Fresh from his experiences on 2023 Oscar and Bafta-winning hit Pinocchio, del Toro professed his love of stop-motion animation.

“Stop-motion in my opinion is the most beautiful form of animation because it’s the most intimate. There is always a strong connection between the animator and the physical model,” he said.

“This is as close as you get to playing with your toys. I grew up reading the Famous Monsters comics. I wanted all those models and I still want those models… I keep the puppets after the movies. I keep all the toys.

He added that he also magical and yet imperfect nature of worlds created from stop-motion.

“I f**king hate perfection. I love things that look hand-made. That’s why I put physical sets in my movies. I try to avoid digital sets and digital effects as much as we can. I love the physicality of it. Stop-motion is handmade, handcarved cinema. If you need a chair in a stop-motion movie. you have to make it. If you need a flower, you have to make it.”

Del Toro was talking to a predominantly youthful crowd of aspiring animation creatives.

He raised his concern that the mainstream animation world often crushed the originality and enthusiasm of young talents.

“I have a scholarship for Mexican animators that go to study at Gobelins [the Paris-based animation school]. Every year I go to Gobelins and I say why is animation not as good as f**king shorts that any animation school has? Why? Why can’t we see a whole movie like that?,” he said.

“The answer is because it’s geared towards grinding that sh*t and destroying it.”

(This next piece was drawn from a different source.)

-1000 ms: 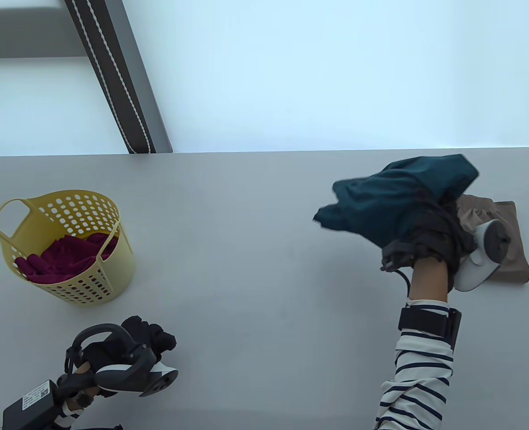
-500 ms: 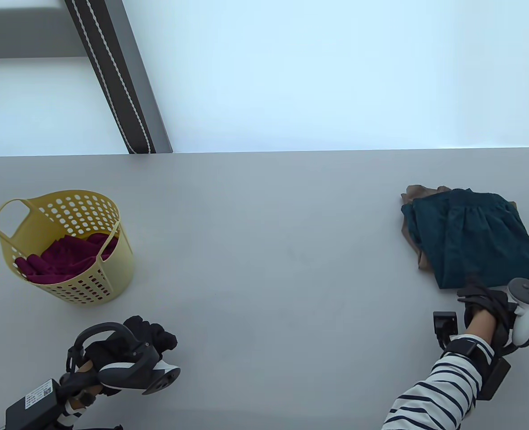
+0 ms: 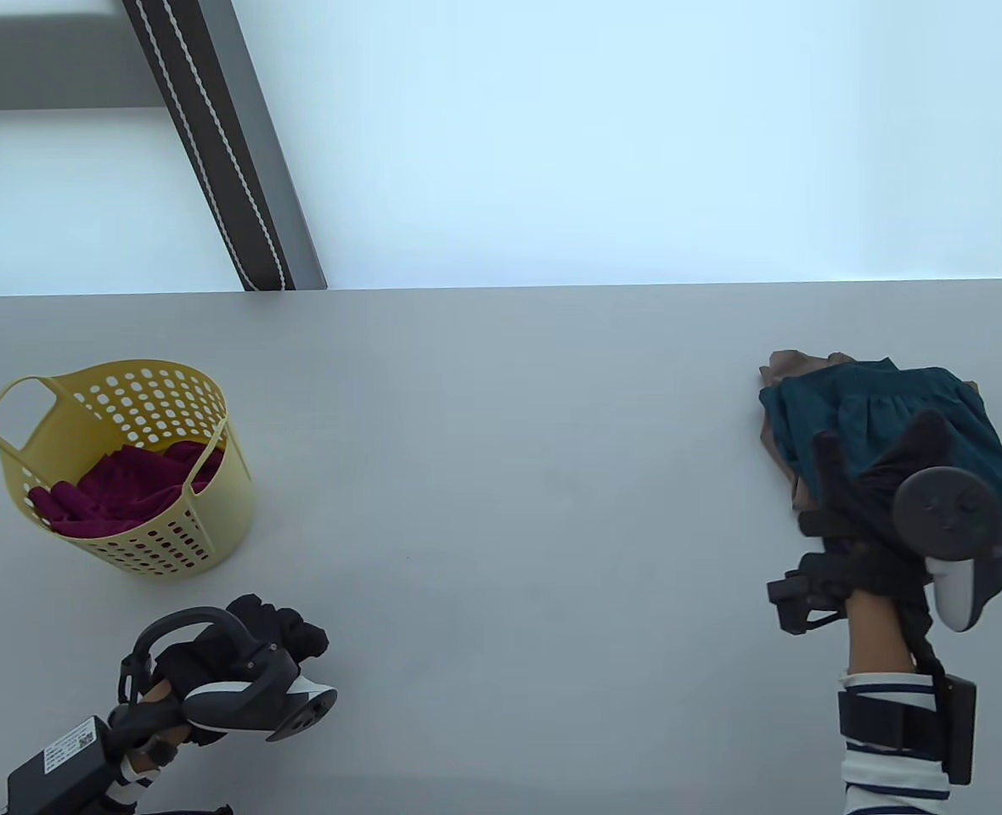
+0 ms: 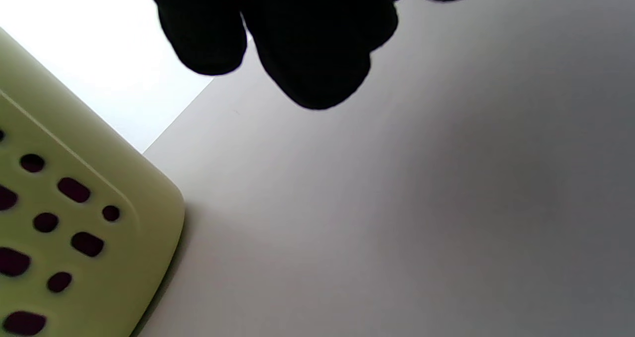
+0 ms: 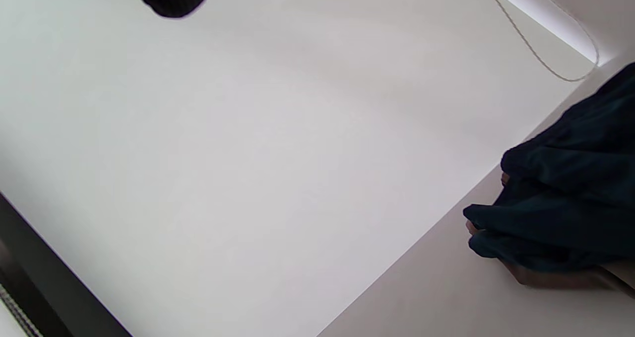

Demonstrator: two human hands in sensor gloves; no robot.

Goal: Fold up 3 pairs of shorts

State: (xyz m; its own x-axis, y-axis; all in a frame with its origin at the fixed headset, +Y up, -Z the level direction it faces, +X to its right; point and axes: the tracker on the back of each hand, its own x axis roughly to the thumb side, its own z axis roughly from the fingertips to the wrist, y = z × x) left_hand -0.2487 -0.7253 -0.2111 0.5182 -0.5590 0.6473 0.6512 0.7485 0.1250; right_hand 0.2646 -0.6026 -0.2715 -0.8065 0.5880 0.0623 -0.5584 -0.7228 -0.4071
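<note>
Folded teal shorts [image 3: 883,407] lie on top of folded brown shorts [image 3: 785,367] at the table's right side. My right hand [image 3: 875,458] is over the near part of the teal pair with its fingers [image 3: 828,463] straight and spread; whether it touches the cloth I cannot tell. In the right wrist view the teal shorts [image 5: 570,198] cover the brown shorts [image 5: 545,276]. Maroon shorts [image 3: 119,492] lie bunched in the yellow basket [image 3: 204,526]. My left hand [image 3: 284,632] rests near the front left edge, loosely curled and holding nothing.
The perforated yellow basket [image 4: 74,203] stands just left of my left hand's fingers [image 4: 307,44]. A thin white cord [image 5: 540,54] hangs past the far right table edge. A dark strip with white stitching [image 3: 212,144] runs beyond the far edge.
My right hand carried the teal shorts over, laid them on the brown pair, drew back toward the near edge, and now is over them again. The left hand barely moved.
</note>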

He advised the aspiring animators in the auditorium to channel their inner monster if they wanted to make their mark.

“Animation is for the undomesticated spirits. Animation is saying f**k you to the world as it was presented to you as a kid. Don’t stop saying fuck you to the world. Keep saying it until you crash. That’s the important thing about monsters. I love them because they represent a corporal f**k you to the world,” he said.

“Monsters are things that shouldn’t be but have their own beauty and imperfection and to nurture that is really important.”